Work order: Please quote exactly the lines below from the line containing "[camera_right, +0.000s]" to the line containing "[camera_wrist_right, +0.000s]", both lines included, and nothing else.
#### Stored data ####
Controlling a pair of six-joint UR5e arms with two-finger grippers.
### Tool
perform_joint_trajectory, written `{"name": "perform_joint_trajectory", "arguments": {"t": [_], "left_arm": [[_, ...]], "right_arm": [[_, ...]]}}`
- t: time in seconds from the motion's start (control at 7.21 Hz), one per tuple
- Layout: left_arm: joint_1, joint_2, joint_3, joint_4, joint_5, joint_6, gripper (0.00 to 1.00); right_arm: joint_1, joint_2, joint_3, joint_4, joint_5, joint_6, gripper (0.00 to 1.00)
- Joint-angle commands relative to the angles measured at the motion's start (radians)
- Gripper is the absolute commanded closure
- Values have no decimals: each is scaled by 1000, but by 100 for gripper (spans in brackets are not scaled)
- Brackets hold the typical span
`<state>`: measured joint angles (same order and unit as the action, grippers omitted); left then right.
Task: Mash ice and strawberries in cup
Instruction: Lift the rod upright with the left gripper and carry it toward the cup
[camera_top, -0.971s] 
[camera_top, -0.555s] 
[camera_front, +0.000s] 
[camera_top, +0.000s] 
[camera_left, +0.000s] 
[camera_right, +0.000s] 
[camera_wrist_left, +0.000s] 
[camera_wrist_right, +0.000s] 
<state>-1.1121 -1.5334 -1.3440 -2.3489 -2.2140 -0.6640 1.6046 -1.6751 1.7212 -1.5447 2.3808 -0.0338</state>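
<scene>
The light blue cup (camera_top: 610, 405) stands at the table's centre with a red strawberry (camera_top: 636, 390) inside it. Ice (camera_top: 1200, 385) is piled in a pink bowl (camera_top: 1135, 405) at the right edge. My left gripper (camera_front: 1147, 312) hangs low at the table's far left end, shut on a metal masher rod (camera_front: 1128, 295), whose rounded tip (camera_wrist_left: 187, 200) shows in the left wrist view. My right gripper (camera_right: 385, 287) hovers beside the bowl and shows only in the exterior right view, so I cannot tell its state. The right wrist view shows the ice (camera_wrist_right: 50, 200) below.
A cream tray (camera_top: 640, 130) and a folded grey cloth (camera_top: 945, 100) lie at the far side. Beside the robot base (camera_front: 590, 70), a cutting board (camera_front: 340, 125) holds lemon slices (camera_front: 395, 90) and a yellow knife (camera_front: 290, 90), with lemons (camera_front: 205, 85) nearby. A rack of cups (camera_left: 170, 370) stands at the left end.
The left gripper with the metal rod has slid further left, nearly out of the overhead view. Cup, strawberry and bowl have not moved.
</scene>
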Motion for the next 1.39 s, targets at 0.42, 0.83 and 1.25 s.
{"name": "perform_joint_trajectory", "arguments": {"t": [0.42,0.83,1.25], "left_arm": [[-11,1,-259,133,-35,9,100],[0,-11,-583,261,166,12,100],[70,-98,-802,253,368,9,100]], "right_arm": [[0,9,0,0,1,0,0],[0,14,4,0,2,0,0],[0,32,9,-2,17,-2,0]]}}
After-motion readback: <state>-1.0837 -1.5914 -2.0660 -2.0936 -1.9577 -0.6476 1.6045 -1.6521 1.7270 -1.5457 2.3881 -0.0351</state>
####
Written reply:
[camera_right, +0.000s] 
[camera_wrist_left, +0.000s] 
[camera_wrist_right, +0.000s] 

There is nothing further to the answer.